§ YOUR TASK
Take the data from its first line. Print each line exactly until the line containing "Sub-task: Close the" has been printed too.
--- START ---
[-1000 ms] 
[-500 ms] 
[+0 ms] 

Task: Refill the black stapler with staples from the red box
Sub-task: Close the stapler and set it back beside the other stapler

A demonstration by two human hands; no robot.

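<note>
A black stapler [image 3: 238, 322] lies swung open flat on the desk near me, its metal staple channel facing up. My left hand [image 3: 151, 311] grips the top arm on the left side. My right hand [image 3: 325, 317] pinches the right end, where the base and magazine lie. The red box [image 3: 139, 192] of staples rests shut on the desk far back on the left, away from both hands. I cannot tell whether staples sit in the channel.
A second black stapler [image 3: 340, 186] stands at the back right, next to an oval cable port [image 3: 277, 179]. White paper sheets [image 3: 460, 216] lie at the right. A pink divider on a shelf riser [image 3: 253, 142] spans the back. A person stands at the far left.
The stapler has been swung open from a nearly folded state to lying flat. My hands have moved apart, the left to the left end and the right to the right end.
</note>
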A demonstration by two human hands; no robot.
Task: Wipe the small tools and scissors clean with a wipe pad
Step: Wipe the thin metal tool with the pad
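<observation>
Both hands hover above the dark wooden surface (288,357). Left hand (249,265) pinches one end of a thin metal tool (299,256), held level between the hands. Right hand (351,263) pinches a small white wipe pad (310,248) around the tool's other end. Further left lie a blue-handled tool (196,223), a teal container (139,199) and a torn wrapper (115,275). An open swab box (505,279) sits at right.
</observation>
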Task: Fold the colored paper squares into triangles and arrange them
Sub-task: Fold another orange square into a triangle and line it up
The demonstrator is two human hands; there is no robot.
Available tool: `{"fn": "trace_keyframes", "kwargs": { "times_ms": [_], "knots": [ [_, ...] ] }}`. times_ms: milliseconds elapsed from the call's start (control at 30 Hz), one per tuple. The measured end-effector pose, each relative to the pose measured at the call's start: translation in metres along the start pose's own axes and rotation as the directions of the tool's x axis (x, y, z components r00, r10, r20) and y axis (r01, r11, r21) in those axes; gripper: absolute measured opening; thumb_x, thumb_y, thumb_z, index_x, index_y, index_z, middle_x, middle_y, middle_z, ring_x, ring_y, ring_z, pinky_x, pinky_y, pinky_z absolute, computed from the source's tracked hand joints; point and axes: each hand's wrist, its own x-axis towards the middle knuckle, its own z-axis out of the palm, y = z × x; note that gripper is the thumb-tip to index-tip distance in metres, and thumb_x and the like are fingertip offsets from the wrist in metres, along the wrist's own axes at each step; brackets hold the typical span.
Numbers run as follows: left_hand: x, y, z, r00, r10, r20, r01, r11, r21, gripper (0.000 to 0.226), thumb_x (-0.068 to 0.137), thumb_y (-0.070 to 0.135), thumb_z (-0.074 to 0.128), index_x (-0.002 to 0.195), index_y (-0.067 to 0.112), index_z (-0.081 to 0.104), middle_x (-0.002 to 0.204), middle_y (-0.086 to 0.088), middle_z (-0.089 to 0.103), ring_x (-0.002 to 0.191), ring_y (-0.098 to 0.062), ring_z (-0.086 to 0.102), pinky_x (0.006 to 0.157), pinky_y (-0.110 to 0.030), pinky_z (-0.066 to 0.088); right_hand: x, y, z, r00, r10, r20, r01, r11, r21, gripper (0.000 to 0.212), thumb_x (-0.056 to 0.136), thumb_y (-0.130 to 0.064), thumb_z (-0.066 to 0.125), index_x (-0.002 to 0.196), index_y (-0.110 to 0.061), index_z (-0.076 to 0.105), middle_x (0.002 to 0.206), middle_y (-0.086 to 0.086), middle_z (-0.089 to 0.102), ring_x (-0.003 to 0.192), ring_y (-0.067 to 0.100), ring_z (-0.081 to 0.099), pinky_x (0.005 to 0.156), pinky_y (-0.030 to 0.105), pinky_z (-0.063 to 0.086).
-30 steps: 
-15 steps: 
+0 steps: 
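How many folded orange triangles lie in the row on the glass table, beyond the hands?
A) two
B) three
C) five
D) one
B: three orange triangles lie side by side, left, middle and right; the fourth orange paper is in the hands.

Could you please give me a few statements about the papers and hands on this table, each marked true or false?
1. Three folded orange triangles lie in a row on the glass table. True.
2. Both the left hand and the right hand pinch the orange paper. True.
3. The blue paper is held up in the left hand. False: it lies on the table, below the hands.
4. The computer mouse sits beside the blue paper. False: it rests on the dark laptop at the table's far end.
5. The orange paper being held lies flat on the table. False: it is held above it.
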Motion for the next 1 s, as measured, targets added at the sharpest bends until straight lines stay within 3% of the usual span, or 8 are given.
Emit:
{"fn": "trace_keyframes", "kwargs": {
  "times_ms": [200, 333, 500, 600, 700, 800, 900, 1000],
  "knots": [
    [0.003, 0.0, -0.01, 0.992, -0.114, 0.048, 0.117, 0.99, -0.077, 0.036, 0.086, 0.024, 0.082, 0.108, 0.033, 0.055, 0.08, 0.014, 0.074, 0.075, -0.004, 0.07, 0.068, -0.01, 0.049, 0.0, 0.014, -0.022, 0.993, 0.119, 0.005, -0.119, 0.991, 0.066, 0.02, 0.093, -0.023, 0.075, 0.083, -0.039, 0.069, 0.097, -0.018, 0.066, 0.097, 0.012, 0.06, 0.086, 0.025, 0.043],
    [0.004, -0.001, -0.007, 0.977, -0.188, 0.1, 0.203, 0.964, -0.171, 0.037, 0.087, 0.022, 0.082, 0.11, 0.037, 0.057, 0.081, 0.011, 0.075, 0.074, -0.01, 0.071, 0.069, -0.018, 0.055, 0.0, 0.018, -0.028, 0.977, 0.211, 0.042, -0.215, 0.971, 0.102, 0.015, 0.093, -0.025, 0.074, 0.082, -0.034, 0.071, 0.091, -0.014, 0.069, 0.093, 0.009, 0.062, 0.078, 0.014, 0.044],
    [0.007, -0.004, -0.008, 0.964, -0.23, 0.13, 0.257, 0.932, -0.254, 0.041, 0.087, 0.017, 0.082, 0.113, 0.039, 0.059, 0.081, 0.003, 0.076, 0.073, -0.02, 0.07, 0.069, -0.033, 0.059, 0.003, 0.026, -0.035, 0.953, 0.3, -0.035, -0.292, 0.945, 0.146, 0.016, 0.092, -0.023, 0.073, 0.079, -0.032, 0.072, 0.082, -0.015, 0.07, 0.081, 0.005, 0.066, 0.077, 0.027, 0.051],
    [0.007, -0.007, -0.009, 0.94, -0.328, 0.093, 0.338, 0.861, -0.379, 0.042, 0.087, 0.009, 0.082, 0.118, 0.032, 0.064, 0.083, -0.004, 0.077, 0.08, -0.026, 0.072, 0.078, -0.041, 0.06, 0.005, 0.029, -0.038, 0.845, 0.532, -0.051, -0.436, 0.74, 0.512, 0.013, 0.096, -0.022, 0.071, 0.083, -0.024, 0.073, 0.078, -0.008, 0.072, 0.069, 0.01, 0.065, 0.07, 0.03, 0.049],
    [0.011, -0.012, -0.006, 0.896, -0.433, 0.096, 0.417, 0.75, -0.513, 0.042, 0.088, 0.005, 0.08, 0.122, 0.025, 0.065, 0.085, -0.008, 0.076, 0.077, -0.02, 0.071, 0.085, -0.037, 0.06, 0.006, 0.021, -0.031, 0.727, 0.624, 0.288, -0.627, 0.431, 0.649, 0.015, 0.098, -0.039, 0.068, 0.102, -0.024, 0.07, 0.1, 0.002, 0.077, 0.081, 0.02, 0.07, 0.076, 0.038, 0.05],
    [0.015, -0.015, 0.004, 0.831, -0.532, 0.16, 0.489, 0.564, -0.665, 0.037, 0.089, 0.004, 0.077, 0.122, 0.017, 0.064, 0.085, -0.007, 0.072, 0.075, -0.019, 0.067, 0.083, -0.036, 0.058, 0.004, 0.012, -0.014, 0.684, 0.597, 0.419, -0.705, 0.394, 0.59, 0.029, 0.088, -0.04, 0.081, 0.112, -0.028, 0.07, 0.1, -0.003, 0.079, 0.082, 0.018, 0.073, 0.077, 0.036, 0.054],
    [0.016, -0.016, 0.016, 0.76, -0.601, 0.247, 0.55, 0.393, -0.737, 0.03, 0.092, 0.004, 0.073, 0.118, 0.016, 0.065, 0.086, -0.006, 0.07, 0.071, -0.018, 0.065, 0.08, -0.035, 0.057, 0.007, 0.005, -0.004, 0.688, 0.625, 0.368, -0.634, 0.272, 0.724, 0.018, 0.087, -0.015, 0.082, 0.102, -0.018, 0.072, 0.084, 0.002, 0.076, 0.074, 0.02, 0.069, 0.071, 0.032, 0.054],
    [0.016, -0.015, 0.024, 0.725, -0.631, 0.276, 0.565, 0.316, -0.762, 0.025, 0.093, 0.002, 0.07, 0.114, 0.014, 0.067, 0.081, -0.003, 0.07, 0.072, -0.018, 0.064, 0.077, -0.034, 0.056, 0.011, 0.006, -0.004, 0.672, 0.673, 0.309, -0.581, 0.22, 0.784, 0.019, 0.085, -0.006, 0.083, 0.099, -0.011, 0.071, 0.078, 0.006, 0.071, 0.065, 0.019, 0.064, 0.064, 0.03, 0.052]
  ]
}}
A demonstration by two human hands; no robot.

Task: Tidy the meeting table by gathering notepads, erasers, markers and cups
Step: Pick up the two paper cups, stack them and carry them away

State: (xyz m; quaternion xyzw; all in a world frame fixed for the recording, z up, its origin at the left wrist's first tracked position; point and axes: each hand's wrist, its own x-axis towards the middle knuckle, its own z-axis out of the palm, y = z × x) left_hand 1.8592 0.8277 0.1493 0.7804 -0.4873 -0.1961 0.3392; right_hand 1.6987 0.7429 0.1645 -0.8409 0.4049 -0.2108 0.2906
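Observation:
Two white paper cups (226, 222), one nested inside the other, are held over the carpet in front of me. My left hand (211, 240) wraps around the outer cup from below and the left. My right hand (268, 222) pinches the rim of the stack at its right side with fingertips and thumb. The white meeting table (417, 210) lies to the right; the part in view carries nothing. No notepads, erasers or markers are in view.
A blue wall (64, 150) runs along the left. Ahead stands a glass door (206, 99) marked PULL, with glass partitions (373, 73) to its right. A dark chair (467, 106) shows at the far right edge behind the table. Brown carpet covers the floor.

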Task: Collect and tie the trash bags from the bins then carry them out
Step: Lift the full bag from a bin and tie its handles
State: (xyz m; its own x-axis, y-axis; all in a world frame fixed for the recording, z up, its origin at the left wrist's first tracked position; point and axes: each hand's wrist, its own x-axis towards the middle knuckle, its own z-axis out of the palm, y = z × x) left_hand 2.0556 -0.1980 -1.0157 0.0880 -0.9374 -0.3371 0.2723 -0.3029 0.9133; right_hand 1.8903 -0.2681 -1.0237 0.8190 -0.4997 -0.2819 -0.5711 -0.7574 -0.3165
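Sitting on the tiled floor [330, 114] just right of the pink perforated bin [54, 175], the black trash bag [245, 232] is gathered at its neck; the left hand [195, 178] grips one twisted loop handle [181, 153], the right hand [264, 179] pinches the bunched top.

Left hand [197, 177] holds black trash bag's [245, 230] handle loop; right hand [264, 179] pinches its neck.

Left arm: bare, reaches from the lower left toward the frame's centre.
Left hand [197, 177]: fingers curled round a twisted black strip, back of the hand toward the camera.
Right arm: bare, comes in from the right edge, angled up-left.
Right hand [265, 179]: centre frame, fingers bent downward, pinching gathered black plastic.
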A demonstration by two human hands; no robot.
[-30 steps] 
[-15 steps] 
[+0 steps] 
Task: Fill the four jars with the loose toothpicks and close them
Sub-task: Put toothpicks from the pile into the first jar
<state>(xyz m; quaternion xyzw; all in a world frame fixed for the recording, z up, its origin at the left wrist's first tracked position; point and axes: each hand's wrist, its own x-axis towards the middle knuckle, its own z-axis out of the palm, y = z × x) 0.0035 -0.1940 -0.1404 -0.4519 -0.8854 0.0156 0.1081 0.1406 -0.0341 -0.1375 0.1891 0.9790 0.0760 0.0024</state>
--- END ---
§ RESPONSE AREA
[-1000 ms] 
[-500 ms] 
[+0 ms] 

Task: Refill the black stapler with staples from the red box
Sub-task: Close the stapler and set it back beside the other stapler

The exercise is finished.